## BRIEF
Scan the records beneath this line for the line holding "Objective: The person" and the line holding "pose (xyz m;", then transcribe exactly those two and all lines between.

BEGIN PROVIDED RECORDS

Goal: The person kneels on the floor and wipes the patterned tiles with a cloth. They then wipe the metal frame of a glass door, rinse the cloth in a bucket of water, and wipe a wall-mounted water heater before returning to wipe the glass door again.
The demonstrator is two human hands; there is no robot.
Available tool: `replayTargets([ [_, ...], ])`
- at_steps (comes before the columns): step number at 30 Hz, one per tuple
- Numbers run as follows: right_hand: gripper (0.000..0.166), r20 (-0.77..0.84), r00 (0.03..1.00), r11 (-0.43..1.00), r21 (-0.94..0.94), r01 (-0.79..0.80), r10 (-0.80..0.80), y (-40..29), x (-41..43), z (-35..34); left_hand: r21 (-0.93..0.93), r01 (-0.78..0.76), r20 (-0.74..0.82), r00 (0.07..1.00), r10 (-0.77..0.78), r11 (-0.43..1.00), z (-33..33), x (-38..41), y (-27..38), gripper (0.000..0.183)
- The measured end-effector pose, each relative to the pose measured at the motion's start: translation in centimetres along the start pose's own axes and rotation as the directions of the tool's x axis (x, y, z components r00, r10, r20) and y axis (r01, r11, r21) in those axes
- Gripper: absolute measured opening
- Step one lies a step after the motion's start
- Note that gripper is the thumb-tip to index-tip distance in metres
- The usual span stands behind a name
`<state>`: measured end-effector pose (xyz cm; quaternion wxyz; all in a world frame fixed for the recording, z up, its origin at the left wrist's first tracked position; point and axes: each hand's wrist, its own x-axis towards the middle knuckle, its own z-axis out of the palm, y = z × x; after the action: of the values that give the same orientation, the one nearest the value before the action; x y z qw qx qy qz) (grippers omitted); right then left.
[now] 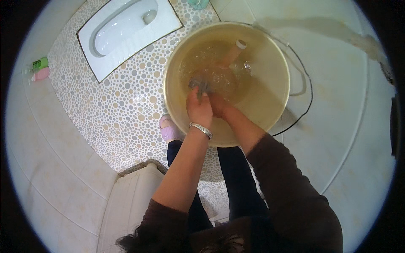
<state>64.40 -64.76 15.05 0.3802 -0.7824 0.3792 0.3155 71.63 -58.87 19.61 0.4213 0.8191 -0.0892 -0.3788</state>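
Note:
My left hand point(199, 109), with a silver bangle at the wrist, grips a wet grey cloth point(204, 87) inside a large cream plastic bucket point(272, 110). Close against it is my right hand point(218, 104); its fingers are hidden behind the left hand and in the murky water, so its hold is unclear. Just beyond the hands, a pinkish tube-like handle with a white end point(241, 44) slants up out of the water point(208, 53). The rounded shape below it is blurred by the water and looks like a scoop.
A white squat toilet point(126, 57) is set in the pebble-patterned floor point(133, 95). By the left wall stand a green bottle point(40, 64) and a pink bottle point(41, 74). A white plastic bin or tank point(133, 189) is at lower left. The bucket's wire handle point(308, 85) hangs right.

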Motion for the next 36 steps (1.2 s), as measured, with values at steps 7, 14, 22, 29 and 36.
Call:
replayTargets([
  [7, 0.026, -0.185, 0.981, 0.632, 0.753, 0.181, -0.060, -3.8, -16.1, -10.0, -0.137, 0.195, 0.387, 0.913, -0.128, 0.971, -2.9, -1.6, 5.0, 0.051],
  [14, 0.027, -0.262, 0.954, -0.219, 0.932, 0.289, 0.144, -8.2, -26.4, -16.1, -0.137, 0.322, 0.698, 0.703, -0.140, 0.937, -6.6, -5.4, 14.6, 0.062],
  [22, 0.038, -0.557, 0.813, 0.124, 0.831, 0.543, 0.169, -11.4, -33.9, -20.2, -0.291, 0.543, 0.900, 0.434, 0.034, 0.787, -11.4, -11.2, 25.0, 0.059],
  [29, 0.062, -0.790, 0.525, 0.946, -0.216, 0.243, -0.316, -14.3, -40.5, -19.7, -0.324, 0.486, 0.894, 0.438, 0.095, 0.811, -15.0, -18.0, 32.2, 0.047],
  [36, 0.056, -0.877, 0.378, 0.753, 0.028, 0.657, -0.297, -12.3, -45.0, -24.4, -0.197, 0.279, 0.892, 0.449, 0.053, 0.940, -18.1, -19.9, 37.0, 0.038],
])
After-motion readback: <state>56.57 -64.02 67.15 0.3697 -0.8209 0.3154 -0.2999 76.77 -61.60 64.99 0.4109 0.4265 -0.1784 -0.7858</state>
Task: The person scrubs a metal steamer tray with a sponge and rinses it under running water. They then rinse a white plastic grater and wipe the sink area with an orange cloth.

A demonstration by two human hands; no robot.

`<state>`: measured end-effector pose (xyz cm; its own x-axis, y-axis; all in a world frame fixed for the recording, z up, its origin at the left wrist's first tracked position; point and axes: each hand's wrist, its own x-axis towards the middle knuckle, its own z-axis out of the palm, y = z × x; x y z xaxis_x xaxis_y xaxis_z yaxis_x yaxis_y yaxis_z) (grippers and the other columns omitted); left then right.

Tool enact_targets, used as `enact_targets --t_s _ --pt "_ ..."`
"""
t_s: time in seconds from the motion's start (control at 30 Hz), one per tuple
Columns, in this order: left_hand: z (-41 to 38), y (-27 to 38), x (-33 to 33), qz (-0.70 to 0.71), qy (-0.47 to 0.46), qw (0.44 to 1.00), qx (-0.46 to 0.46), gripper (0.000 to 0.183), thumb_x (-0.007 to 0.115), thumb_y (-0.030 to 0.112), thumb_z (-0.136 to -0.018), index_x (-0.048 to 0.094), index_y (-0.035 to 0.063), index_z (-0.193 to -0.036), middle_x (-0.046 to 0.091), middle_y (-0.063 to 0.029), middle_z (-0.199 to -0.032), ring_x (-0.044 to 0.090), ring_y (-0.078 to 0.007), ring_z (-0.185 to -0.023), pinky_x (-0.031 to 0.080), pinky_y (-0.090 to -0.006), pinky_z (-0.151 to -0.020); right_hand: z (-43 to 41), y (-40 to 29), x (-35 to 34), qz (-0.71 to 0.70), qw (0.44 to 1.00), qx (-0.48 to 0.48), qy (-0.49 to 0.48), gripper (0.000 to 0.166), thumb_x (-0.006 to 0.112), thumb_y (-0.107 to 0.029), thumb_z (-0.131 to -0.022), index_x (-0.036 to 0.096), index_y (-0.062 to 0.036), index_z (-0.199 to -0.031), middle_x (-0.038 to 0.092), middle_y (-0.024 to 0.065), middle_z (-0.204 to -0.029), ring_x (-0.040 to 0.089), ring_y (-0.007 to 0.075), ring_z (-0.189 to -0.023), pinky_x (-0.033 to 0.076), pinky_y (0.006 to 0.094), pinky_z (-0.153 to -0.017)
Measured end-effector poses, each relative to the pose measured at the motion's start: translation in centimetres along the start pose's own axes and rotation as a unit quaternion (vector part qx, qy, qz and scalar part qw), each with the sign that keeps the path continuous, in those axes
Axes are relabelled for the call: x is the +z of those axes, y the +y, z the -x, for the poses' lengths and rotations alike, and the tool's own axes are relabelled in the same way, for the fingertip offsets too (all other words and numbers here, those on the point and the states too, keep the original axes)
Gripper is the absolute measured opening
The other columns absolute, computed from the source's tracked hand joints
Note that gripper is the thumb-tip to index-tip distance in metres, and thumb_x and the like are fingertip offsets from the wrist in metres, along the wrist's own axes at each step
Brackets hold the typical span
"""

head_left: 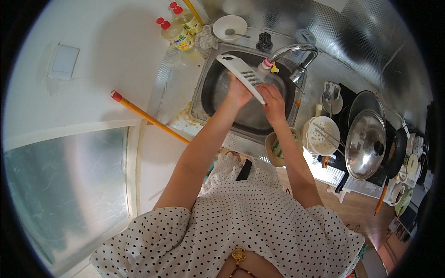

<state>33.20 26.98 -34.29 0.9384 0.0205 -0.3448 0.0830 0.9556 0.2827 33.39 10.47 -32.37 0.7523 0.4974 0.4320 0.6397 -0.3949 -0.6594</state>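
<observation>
A white plastic hand grater (pixel 240 73) with rows of metal teeth is tilted above the stainless steel sink (pixel 197 112). My left hand (pixel 239 91) supports its underside near the middle. At the lower end, my right hand (pixel 272 100) lies with its fingers against the toothed face and edge. The curved chrome faucet (pixel 291 47) reaches over the basin, its pale nozzle (pixel 264 67) close to the grater's teeth. Part of the grater's lower end is hidden by my right fingers.
Two dish soap bottles (pixel 176 37), a crumpled cloth (pixel 206 37), a white bowl (pixel 222 23) and a dark scrubber (pixel 264 42) stand behind the sink. A beige container (pixel 274 153) sits by my right forearm. Right are a colander (pixel 325 133) and a lidded pan (pixel 365 147). An orange pole (pixel 149 117) leans left.
</observation>
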Motion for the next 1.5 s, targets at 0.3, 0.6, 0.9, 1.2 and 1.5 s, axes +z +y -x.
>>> enact_targets --t_s 0.3,0.6,0.9,1.2,1.5 --pt "-1.4 1.3 -0.6 -0.112 0.014 0.993 -0.022 0.058 0.044 0.051 -0.094 0.045 0.0047 -0.130 0.057 -0.0145 -0.123 0.056 -0.0317 -0.111 0.044 -0.0474 -0.097 1.4 2.3 -0.2 -0.304 0.936 0.179 0.001 0.055 0.068 -0.006 -0.079 0.051 -0.0137 -0.131 0.033 0.0121 -0.140 0.038 0.0277 -0.130 0.032 0.0410 -0.107" --pt "-1.9 -1.7 -1.5 -0.249 0.150 0.956 0.046 0.042 0.068 0.033 -0.087 0.057 0.0015 -0.112 0.066 -0.0119 -0.100 0.067 -0.0234 -0.087 0.057 -0.0387 -0.074 0.8 3.3 1.8 -0.532 0.741 0.405 0.058 0.022 0.057 -0.023 -0.095 0.063 -0.0012 -0.097 0.061 -0.0006 -0.077 0.056 0.0060 -0.071 0.044 0.0212 -0.065" --pt "-4.2 -2.8 -2.5 -0.597 0.282 0.749 0.063 0.054 0.052 0.048 -0.093 0.064 -0.0045 -0.093 0.066 -0.0139 -0.080 0.066 -0.0229 -0.077 0.050 -0.0381 -0.068 2.1 0.0 0.6 -0.443 0.787 0.420 0.087 0.024 0.060 -0.023 -0.093 0.059 0.0003 -0.098 0.064 0.0068 -0.082 0.058 0.0101 -0.072 0.045 0.0244 -0.064" --pt "-5.1 -0.6 -2.2 -0.662 0.189 0.653 0.314 0.051 0.038 0.042 -0.099 0.059 -0.0044 -0.101 0.063 -0.0253 -0.094 0.062 -0.0410 -0.084 0.046 -0.0469 -0.078 2.2 1.9 2.4 -0.585 0.701 0.400 0.076 0.018 0.058 -0.022 -0.094 0.059 -0.0053 -0.101 0.064 0.0012 -0.092 0.060 0.0093 -0.082 0.048 0.0243 -0.071" --pt "-1.0 3.4 2.1 -0.388 0.038 0.907 0.159 0.022 0.061 0.017 -0.092 0.055 0.0030 -0.107 0.064 -0.0053 -0.093 0.062 -0.0121 -0.087 0.050 -0.0280 -0.074 -3.0 5.0 7.0 -0.554 0.728 0.403 0.007 0.032 0.059 -0.034 -0.093 0.066 -0.0029 -0.097 0.065 0.0007 -0.087 0.058 0.0067 -0.077 0.045 0.0223 -0.067"
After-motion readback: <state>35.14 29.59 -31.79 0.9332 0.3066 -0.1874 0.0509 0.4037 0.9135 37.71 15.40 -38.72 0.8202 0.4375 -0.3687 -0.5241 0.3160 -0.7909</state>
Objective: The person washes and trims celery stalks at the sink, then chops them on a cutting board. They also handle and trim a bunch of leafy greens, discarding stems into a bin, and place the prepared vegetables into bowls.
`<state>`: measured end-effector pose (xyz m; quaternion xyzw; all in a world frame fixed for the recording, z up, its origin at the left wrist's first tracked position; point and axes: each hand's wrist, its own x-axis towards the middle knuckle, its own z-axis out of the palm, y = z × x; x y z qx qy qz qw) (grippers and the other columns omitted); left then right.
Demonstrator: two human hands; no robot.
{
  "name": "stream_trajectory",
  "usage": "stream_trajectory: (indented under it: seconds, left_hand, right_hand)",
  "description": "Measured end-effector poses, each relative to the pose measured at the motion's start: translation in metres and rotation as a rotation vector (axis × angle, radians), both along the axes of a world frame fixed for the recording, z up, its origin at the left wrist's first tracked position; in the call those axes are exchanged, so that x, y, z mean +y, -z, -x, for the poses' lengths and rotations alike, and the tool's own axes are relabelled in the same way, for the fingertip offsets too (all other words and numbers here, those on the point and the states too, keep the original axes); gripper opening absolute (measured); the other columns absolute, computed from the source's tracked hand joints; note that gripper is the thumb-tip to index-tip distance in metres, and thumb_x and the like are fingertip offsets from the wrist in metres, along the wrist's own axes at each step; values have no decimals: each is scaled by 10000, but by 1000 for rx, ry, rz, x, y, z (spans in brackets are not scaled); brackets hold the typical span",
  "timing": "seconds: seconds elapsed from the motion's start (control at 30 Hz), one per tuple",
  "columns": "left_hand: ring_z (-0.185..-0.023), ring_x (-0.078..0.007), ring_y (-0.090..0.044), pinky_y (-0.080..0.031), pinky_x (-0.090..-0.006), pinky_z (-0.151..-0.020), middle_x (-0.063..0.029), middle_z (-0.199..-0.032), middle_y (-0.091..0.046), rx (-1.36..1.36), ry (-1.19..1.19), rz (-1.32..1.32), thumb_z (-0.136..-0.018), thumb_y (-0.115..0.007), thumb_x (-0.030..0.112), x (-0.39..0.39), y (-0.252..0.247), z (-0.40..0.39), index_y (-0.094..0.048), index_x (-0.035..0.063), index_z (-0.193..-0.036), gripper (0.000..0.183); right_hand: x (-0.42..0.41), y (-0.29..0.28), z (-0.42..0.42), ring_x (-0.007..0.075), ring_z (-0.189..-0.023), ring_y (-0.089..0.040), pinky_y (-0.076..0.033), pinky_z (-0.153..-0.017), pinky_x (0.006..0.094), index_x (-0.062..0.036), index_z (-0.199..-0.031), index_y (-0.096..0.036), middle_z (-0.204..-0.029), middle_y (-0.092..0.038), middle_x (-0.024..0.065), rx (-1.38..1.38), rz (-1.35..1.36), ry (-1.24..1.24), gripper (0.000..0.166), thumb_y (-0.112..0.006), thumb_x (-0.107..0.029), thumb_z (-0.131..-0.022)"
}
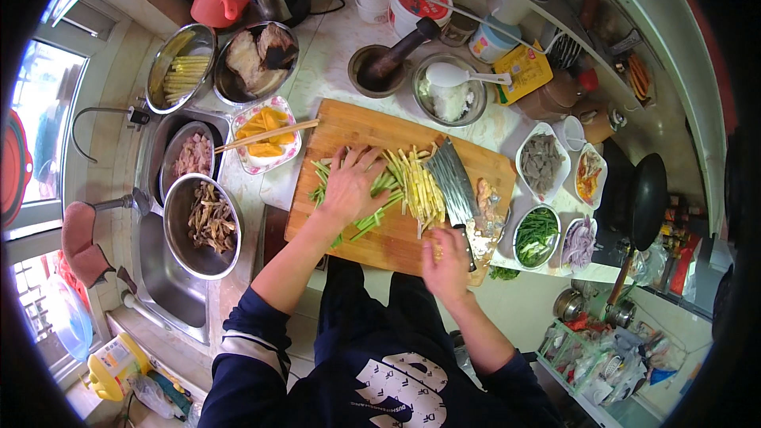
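On a wooden cutting board [374,125], my left hand [351,190] rests with fingers spread over cut green stems [371,221]. Beside them lies a pile of pale yellow strips [416,181], perhaps bamboo shoots. A cleaver [452,181] lies flat on the board, its black handle towards me. My right hand [446,261] is at the board's near edge, fingers curled, just left of that handle. Something small and yellowish shows at its fingers; whether it is held is unclear. Right of the blade are brownish pieces [486,196] and chopped white bits [478,238].
Bowls of grey slices [540,163], green scallions [537,236] and purple onion [578,245] stand right. A stone mortar [377,74] and a glass bowl [450,113] with a white spoon stand behind. Left are a sink [172,297], a steel bowl [178,255] and chopsticks [267,135]. A wok [648,202] is far right.
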<state>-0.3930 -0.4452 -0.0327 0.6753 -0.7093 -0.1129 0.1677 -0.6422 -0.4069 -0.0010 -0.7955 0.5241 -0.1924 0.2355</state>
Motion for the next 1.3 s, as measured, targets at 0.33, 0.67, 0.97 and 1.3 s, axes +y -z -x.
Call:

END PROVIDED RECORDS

## ANSWER SECTION
Objective: The person washes and trims celery stalks at the sink, then chops them on a cutting board. They also handle and trim a bunch of leafy greens, discarding stems into a bin, and place the prepared vegetables into bowls.
`<state>`: measured end-effector pose (xyz m; quaternion xyzw; all in a world frame fixed for the recording, z up, its origin at the left wrist's first tracked position; point and axes: each hand's wrist, its own x-axis towards the middle knuckle, its own z-axis out of the palm, y = z × x; x y z qx qy qz qw) (grippers and the other columns omitted); left then right.

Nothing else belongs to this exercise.